- [Requirement]
The word "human" occurs in some lines of the listing. Copy those lines.

- [Records provided]
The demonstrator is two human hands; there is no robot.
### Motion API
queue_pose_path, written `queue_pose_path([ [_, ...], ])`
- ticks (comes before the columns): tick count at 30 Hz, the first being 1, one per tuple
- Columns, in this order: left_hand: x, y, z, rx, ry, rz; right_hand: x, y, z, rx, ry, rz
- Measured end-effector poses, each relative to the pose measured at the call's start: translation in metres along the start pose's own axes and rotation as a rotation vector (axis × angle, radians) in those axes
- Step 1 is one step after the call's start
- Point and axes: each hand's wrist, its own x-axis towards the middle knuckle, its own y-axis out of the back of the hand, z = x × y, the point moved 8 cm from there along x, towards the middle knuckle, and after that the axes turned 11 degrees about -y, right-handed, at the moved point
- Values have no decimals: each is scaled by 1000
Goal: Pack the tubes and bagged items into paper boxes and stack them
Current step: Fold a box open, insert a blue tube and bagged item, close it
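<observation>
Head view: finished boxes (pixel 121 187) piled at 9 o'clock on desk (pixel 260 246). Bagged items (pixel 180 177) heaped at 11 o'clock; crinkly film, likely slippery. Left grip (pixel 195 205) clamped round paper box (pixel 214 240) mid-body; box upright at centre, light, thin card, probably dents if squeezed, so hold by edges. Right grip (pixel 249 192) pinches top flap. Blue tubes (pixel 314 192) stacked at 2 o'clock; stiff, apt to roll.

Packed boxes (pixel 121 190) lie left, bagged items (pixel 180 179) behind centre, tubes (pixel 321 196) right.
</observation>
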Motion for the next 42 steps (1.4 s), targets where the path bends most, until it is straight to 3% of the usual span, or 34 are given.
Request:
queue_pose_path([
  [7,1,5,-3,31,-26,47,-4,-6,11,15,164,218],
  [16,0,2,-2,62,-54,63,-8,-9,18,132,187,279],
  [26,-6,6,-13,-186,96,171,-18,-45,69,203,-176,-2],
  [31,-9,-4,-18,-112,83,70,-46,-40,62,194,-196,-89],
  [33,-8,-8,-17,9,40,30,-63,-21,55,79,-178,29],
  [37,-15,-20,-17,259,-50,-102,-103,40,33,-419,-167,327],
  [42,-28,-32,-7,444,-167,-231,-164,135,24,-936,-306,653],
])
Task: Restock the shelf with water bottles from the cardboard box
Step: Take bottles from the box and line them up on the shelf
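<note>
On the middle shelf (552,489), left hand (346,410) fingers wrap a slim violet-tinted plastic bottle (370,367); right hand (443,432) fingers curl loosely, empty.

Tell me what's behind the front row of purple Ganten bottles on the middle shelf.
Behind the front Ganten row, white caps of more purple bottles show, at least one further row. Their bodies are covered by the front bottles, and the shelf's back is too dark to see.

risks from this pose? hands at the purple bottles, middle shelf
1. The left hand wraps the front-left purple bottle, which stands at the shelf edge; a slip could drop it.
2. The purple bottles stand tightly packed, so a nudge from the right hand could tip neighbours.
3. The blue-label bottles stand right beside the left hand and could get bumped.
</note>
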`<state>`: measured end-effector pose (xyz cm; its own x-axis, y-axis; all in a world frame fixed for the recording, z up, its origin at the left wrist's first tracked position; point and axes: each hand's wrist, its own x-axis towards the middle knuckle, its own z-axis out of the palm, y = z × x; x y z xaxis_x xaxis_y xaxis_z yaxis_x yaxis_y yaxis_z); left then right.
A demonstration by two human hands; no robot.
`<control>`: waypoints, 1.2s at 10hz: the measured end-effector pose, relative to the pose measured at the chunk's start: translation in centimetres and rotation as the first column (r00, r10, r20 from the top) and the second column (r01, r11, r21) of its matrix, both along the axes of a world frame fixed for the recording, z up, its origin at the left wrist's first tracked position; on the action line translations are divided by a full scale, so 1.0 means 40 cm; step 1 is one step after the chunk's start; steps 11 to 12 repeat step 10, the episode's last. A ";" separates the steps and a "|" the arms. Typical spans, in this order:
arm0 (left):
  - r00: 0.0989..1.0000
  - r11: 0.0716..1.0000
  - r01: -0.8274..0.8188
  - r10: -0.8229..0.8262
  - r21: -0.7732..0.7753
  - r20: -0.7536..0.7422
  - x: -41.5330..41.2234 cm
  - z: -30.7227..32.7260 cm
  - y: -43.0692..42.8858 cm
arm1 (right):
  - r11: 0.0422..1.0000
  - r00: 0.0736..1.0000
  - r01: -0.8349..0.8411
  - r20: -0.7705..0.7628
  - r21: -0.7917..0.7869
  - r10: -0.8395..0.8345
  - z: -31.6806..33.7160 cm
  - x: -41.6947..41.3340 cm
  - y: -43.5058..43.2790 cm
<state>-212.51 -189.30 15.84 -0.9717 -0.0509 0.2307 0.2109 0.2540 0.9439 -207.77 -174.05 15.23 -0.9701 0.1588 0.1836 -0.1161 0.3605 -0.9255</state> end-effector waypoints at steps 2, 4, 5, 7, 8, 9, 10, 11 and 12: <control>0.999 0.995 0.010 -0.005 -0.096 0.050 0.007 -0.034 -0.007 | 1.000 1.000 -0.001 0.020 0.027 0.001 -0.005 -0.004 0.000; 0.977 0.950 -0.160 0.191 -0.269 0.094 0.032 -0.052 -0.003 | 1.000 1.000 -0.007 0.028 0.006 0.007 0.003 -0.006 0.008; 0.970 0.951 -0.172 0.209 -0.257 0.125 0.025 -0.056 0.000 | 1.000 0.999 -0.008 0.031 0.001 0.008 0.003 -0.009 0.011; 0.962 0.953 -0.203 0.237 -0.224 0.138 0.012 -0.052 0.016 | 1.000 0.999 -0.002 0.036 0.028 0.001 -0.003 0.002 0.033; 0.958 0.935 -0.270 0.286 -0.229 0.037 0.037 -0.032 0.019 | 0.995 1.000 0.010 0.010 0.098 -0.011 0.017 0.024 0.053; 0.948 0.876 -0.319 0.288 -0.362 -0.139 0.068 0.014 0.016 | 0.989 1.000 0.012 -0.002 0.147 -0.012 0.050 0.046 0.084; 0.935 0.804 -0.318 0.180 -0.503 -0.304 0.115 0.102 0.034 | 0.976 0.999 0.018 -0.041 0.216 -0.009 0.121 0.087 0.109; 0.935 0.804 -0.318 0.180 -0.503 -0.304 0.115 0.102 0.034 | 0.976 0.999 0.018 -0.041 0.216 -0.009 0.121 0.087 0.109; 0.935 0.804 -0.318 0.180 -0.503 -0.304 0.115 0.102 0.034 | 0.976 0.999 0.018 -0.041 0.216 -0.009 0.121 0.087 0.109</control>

- [Written response]
The demonstrator is two human hands; there is no robot.
A demonstration by two human hands; no robot.

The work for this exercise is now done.